* [TASK TO COMPLETE]
The answer must consist of every line below containing "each".
□ □ □ □
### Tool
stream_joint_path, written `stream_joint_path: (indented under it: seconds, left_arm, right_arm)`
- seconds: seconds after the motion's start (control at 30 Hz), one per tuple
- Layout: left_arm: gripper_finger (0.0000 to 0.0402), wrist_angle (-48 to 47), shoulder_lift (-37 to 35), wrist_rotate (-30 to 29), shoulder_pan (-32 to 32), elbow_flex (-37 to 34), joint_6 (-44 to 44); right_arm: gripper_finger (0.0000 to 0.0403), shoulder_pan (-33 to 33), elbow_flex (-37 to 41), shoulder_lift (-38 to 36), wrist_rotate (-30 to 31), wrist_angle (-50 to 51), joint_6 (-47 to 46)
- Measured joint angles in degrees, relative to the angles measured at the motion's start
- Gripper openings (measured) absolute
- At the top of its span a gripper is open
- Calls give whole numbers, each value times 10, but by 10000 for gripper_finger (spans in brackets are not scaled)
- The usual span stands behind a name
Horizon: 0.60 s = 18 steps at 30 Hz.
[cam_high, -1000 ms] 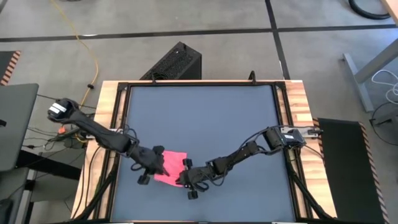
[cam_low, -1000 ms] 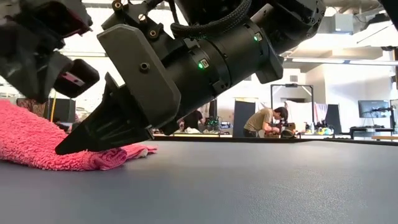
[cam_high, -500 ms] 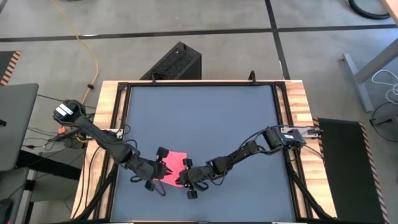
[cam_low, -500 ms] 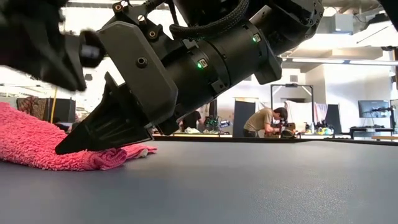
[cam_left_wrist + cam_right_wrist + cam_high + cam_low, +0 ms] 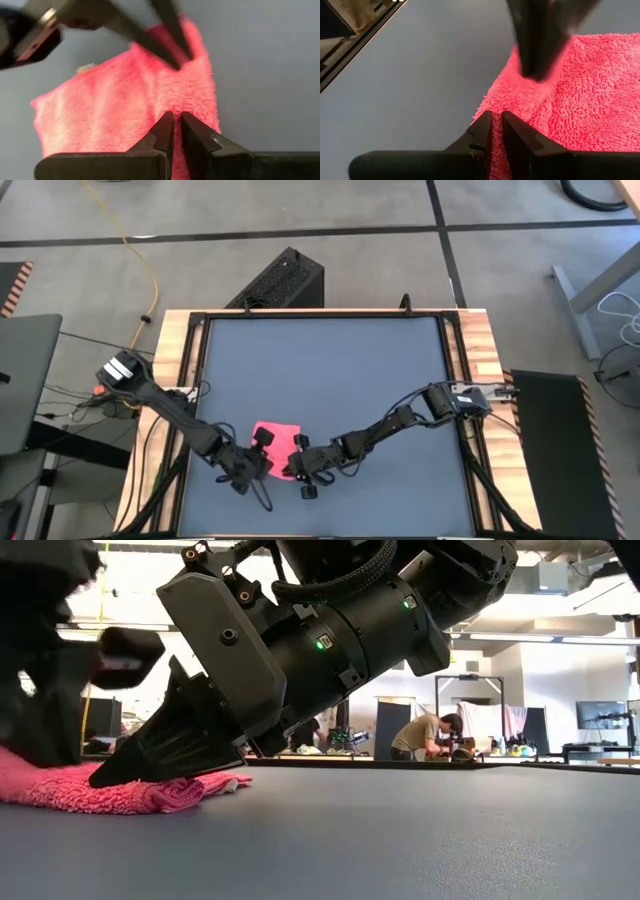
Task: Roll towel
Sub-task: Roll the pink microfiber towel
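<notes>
So the towel (image 5: 274, 442) is lying near the front edge of the dark grey table (image 5: 330, 370), a bit left of the middle, and both arms are crowding in on it from either side. The right gripper (image 5: 293, 470) is sitting at the towel's right front corner, and from the low view you can see its fingers (image 5: 125, 772) are pressing down on the folded pink edge, tip right on the cloth. Its own wrist camera is showing the two fingers nearly together with just a thin gap, and the pink pile is sitting right at the tips, so it's looking clenched on the towel's edge. The left gripper (image 5: 250, 468) is coming in at the towel's left front side, angled over it. In the left wrist view its fingers (image 5: 162, 131) are almost touching, squeezed at the towel's near edge, with the cloth spreading out ahead of them and the other arm's fingers poking down into the far part of the towel.
</notes>
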<state>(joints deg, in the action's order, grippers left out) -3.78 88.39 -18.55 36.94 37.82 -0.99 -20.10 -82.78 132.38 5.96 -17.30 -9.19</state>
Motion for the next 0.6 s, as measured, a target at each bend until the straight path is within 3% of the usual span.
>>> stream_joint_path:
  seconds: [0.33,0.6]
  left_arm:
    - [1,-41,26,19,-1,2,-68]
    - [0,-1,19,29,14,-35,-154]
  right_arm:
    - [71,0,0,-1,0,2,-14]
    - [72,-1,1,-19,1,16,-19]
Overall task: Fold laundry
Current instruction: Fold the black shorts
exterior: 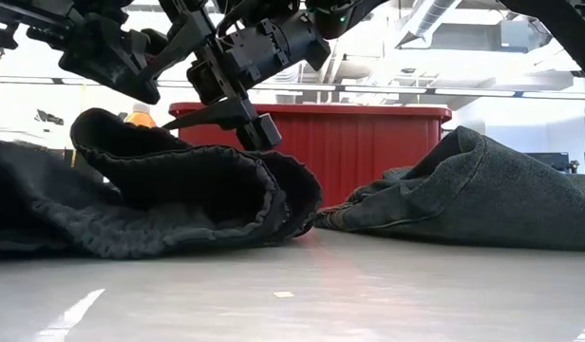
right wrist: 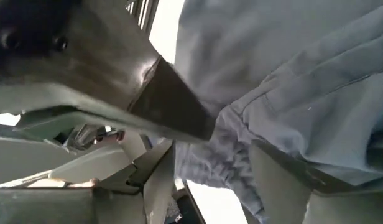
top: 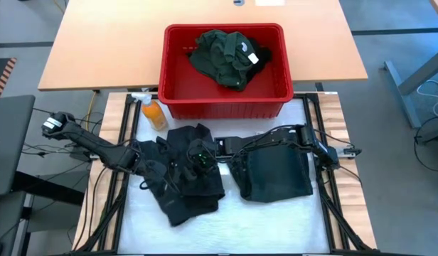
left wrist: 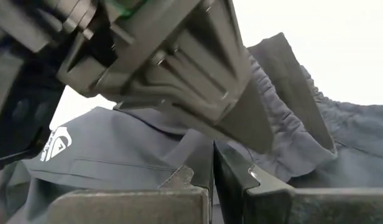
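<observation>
At centre frame, the spread right gripper (top: 205, 158) hovers over the crumpled black garment (top: 183, 178); the left gripper (top: 162, 158), pressed together, is just beside it.

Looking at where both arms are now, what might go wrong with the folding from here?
The left gripper and right gripper sit very close above the crumpled black garment, so they may collide. The right gripper's open fingers straddle an elastic hem and may grab only that edge. The orange bottle nearby could tip.
</observation>
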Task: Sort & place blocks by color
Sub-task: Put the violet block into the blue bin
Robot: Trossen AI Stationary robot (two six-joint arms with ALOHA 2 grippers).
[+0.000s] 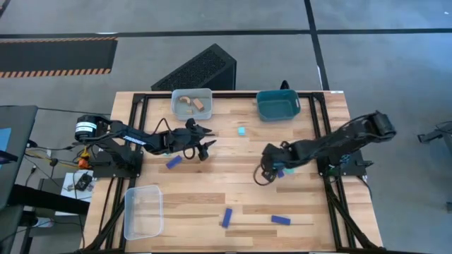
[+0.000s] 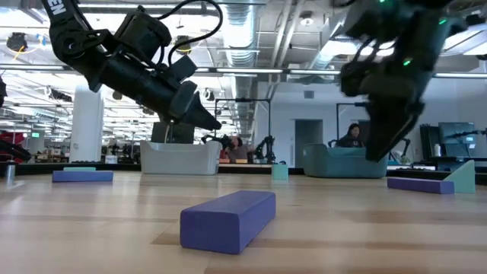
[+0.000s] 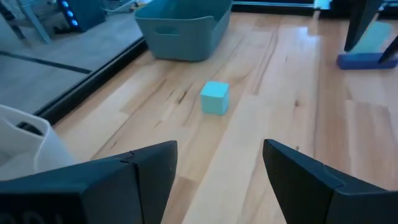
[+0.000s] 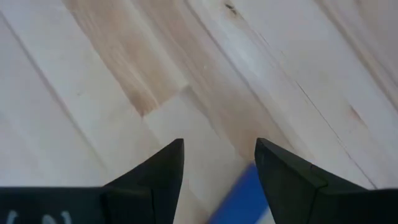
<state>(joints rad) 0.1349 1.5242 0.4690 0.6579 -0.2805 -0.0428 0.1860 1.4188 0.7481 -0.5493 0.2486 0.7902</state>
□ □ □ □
* [ANSWER SPACE]
- Calls give whole numbers, each value times 10, but by 10000 for gripper_finger (spans in brackets are not scaled)
Motion for the next 0.6 s, as measured, a target at each bend until the straight path is within 3% of the usual span.

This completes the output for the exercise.